** Opening EXERCISE MATERIALS block **

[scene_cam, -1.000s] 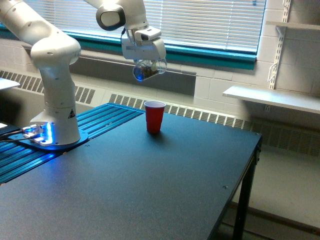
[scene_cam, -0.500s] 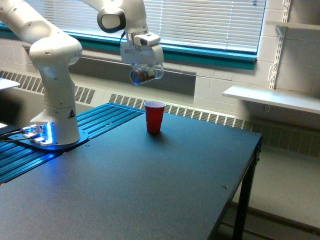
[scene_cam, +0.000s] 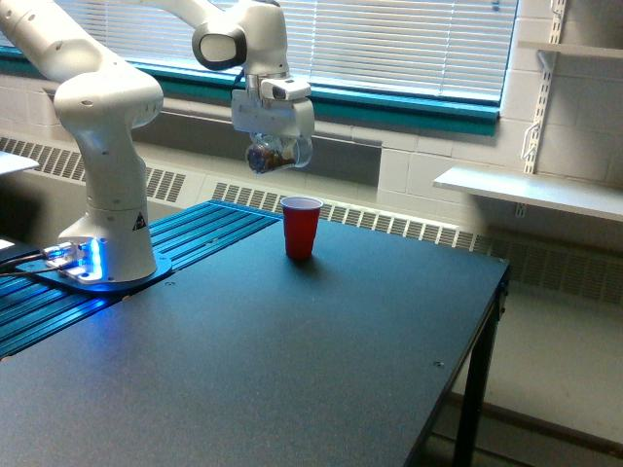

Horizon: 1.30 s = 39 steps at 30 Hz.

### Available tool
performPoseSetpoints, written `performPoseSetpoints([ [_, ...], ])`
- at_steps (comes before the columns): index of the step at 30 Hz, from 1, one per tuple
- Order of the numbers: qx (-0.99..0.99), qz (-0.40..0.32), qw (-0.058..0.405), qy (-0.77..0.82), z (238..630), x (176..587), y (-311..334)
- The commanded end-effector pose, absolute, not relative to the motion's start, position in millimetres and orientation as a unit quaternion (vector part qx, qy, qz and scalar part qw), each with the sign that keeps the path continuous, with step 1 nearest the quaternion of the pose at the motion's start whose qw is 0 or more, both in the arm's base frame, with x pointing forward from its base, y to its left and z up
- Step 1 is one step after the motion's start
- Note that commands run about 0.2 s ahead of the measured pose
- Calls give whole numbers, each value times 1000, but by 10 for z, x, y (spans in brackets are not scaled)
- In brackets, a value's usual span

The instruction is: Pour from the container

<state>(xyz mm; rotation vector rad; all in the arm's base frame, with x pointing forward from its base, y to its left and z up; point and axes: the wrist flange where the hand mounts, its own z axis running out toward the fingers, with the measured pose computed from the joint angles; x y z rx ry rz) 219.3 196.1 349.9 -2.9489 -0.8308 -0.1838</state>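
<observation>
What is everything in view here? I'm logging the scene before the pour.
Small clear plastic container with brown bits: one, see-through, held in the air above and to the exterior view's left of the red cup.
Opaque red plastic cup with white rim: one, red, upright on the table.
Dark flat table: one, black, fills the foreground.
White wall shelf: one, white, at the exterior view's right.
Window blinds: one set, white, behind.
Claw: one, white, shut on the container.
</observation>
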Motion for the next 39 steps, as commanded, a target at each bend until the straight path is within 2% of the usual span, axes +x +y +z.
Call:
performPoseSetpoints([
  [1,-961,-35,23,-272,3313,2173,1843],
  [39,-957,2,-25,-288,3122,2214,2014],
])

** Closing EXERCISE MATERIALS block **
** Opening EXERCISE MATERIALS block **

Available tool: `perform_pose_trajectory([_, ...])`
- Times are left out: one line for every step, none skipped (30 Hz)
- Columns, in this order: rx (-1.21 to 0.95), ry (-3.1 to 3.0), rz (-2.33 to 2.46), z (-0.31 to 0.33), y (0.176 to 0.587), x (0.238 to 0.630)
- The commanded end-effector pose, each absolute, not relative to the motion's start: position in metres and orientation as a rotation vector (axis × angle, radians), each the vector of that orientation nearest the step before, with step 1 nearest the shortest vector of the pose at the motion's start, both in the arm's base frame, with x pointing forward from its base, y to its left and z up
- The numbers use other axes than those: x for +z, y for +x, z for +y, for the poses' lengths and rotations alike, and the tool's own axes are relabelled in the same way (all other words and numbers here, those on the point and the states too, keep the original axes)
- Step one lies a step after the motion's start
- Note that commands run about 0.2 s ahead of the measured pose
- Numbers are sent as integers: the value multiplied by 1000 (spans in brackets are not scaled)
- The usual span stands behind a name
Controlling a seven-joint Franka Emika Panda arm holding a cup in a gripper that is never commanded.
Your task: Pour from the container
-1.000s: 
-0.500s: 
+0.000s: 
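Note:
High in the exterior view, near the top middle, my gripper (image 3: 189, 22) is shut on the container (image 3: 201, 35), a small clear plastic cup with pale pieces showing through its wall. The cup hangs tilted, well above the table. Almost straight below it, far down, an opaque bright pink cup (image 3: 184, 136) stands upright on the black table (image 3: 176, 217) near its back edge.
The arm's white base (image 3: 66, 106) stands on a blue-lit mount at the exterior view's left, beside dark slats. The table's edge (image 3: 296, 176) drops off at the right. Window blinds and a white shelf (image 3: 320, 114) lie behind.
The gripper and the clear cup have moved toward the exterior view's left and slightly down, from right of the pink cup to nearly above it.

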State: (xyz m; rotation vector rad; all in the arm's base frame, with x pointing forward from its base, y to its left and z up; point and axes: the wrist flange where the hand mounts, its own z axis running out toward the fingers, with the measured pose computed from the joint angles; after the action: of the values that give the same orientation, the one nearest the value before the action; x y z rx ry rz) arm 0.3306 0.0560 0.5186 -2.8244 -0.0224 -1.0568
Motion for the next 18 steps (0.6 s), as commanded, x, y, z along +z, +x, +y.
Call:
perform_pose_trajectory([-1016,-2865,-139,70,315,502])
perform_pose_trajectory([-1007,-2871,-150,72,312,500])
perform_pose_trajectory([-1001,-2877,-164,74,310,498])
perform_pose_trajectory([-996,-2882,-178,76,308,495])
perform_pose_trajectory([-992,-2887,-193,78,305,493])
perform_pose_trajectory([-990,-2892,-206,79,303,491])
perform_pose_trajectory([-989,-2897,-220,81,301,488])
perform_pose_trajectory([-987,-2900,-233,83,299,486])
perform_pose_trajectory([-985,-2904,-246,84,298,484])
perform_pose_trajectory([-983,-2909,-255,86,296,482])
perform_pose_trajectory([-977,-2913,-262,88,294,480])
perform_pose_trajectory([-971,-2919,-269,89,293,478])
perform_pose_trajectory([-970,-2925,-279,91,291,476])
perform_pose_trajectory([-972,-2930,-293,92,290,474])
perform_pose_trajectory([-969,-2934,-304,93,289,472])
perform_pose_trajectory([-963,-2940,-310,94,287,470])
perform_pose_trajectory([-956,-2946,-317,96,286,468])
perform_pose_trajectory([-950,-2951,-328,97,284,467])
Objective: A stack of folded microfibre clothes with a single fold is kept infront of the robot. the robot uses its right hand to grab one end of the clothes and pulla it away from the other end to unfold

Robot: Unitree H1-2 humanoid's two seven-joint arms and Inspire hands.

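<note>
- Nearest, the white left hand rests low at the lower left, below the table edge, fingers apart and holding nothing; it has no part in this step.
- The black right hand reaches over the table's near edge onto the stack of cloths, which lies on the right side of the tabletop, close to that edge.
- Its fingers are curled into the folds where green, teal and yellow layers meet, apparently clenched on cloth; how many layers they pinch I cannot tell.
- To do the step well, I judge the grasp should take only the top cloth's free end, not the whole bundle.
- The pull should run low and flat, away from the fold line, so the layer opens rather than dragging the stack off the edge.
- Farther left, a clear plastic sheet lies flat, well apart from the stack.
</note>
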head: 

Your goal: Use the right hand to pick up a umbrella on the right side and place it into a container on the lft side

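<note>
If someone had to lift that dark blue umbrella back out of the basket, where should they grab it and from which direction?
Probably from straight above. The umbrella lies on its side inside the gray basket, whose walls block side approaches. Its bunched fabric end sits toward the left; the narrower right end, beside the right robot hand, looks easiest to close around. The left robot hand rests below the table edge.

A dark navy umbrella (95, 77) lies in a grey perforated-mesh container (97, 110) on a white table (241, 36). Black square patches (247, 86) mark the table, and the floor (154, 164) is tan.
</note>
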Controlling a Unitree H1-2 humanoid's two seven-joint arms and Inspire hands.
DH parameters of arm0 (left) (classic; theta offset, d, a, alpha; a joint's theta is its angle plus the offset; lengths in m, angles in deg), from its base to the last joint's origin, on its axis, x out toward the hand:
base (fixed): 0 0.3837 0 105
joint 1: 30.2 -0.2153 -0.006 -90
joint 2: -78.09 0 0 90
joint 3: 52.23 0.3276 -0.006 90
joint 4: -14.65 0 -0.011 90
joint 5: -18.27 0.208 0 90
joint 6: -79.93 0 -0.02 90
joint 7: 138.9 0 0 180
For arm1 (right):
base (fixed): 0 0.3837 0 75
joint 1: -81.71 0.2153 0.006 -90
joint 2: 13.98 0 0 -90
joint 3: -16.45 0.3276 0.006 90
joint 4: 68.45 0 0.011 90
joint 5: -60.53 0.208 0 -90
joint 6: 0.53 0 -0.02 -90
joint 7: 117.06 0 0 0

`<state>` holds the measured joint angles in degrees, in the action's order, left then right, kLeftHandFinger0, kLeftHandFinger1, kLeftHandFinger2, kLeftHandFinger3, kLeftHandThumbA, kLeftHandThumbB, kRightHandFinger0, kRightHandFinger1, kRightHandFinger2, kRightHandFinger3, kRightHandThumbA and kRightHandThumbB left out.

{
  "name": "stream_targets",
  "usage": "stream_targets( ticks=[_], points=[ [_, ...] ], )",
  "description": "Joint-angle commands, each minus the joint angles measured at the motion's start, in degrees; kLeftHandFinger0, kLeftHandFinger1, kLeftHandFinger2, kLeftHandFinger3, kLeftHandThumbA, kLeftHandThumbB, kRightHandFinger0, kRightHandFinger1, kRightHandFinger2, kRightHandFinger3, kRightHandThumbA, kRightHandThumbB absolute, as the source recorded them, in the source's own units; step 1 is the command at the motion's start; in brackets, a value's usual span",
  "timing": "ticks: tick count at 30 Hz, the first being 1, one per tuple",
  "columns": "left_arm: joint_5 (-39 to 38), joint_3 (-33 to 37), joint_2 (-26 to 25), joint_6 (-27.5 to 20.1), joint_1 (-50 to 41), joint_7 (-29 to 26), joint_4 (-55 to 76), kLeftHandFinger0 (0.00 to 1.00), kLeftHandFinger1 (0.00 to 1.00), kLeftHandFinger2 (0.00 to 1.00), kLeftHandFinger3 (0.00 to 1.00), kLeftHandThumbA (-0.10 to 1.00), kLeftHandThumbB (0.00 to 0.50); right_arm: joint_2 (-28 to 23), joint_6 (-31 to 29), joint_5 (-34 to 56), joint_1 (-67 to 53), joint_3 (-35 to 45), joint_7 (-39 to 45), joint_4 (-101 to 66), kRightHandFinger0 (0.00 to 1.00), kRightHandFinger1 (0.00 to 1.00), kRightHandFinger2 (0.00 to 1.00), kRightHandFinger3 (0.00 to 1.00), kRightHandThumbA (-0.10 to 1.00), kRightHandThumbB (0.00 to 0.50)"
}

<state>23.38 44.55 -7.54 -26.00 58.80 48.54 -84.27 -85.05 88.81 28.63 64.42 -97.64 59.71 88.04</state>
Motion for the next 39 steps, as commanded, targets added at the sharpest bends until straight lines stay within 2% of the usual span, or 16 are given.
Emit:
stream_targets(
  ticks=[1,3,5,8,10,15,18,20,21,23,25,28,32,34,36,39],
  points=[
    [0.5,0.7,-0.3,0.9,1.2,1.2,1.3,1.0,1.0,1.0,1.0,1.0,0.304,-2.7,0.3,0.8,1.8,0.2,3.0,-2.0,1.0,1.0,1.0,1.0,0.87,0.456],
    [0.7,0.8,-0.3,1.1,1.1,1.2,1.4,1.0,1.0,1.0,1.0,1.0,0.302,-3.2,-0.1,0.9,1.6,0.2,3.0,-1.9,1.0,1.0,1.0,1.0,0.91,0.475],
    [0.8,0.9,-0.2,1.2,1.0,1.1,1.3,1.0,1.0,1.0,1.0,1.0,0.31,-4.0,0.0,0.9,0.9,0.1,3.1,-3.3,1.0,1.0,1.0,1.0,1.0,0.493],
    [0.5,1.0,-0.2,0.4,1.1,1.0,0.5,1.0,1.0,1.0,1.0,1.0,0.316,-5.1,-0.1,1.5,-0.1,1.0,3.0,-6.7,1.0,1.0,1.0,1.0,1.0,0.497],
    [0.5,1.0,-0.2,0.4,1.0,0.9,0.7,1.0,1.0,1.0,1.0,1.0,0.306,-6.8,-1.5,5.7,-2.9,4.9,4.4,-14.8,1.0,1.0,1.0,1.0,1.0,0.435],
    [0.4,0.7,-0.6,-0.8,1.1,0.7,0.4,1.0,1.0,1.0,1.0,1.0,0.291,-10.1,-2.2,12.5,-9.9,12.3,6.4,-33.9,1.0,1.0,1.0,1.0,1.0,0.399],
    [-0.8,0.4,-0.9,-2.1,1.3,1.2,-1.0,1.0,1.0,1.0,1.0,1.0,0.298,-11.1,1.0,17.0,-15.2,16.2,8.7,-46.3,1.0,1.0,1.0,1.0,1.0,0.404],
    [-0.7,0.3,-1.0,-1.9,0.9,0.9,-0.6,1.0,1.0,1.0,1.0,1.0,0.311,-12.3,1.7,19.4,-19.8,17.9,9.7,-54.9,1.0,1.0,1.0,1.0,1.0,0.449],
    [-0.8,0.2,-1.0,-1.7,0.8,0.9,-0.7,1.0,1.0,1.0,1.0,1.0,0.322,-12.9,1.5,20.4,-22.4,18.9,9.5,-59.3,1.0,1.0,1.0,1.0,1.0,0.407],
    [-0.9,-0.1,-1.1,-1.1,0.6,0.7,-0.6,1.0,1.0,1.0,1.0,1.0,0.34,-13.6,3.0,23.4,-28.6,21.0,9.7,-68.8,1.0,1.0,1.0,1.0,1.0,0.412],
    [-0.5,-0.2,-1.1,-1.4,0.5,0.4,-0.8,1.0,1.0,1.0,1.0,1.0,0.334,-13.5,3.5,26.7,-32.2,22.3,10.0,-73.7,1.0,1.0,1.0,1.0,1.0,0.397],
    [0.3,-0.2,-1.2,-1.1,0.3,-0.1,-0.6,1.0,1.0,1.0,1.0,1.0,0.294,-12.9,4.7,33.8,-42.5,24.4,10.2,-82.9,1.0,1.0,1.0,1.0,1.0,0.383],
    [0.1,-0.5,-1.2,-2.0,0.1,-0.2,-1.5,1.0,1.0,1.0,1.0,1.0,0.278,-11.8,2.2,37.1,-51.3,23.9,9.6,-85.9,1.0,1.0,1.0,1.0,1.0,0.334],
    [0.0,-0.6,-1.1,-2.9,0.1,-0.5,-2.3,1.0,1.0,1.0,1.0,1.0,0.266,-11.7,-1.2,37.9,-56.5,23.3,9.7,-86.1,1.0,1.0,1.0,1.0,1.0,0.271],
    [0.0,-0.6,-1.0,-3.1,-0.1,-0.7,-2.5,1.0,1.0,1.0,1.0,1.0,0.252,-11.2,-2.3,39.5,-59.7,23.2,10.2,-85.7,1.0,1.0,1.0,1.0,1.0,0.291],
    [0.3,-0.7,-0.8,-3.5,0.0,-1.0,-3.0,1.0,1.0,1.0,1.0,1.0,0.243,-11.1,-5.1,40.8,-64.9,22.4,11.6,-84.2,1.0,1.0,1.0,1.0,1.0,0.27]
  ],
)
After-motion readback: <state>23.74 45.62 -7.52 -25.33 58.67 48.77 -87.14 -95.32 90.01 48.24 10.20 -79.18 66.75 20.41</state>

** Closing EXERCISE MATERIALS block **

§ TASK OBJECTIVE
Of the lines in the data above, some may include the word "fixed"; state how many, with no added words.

§ ANSWER TO THIS PROBLEM
2